FERC has approved a new reliability standard intended to prevent conflict between registered entities’ protective relay settings and grid operators’ ability to protect reliability, nearly a year after NERC’s Board of Trustees approved the standard.
NERC’s board adopted the standard, which was developed as part of Project 2021-05 (Modifications to PRC-023), at its meeting in Tucson, Ariz., last February. (See “New Standards Sent to FERC,” NERC Board of Trustees/MRC Briefs: Feb. 15-16, 2023.) The commission gave its assent to PRC-023-6 (Transmission relay loadability) Jan. 25 in a delegated letter order (RD23-5).
As explained in NERC’s petition for approval, the new standard is intended to retire “redundant and unnecessary language that has contributed to confusion regarding” the applicability of previous versions of the standard to power swing blocking (PSB) relays.
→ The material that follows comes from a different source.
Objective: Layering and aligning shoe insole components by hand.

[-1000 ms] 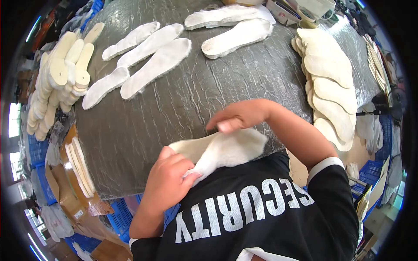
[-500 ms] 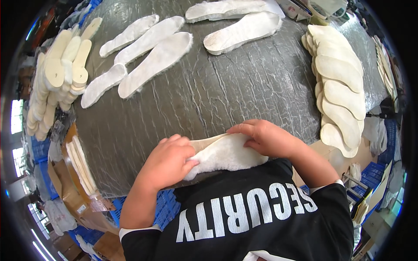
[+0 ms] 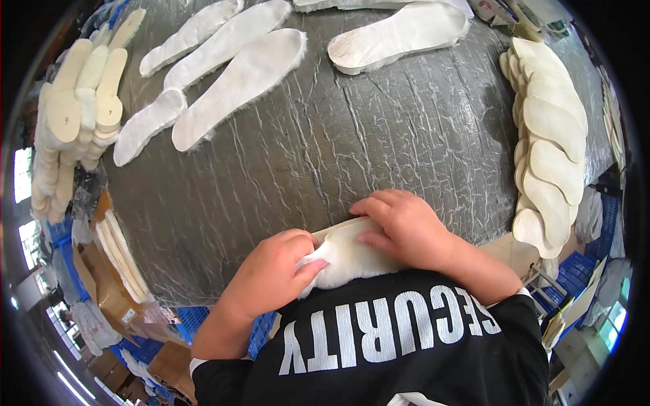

PSB, also called out-of-step blocking, is installed in long-distance transmission relays to prevent tripping during stable power swings.
Project 2021-05 was initiated after stakeholders expressed concerns that the standard “could lead to increased reliability risk by entities limiting or disabling their [PSB] elements.” The specific issue, according to NERC, was requirement R2, which mandated that transmission owners, generator owners and distribution providers set their PSB elements “to allow tripping of phase protective relays for faults that occur during the loading conditions used to verify transmission line relay loadability.”
NERC told FERC in its petition that the team for Project 2021-05 determined that this requirement is redundant because R1 addresses the same “fault condition” as R2 and “requires the same entity response.” R1 provides a set of criteria for entities to use to “prevent [their] phase protective relay settings from limiting transmission system loadability … for all fault conditions.”
The team observed that noting a specific fault condition, as R2 does, is unnecessary because R1 already covers all conditions. In addition, R2 “does not support directly the purpose of the … standard,” which mandates that protective relay settings not interfere with “operators’ ability to … protect system reliability and [shall] be set to reliably detect all fault conditions and protect the electrical network from these faults.”
NERC’s petition also noted that PRC-027-1 (Coordination of protection systems for performance during faults) “addresses the same reliability concern as … R2 in a much clearer and more comprehensive fashion.” That standard requires entities to coordinate their protection systems to ensure they operate in the intended sequence when faults occur.
The ERO said that in the event that a PSB relay did not allow tripping, “an unintended sequence of tripping” could result in other relays tripping through backup protection systems.” This would mean the coordination was not designed properly, a violation of PRC-027-1. NERC considered this further evidence that the older standard’s requirement was unnecessary, because an entity could still be audited for the PSB failing to trip.
In approving the standard, FERC noted it received no comments, protests or motions to intervene when the ERO’s petition was published in the Federal Register. The new standard will take effect on April 1, 2024, the intended effective date of PRC-023-5. The latter standard was approved in May 2021 to replace the currently effective standard PRC-023-4, but NERC asked FERC in its petition to let the new standard supersede it.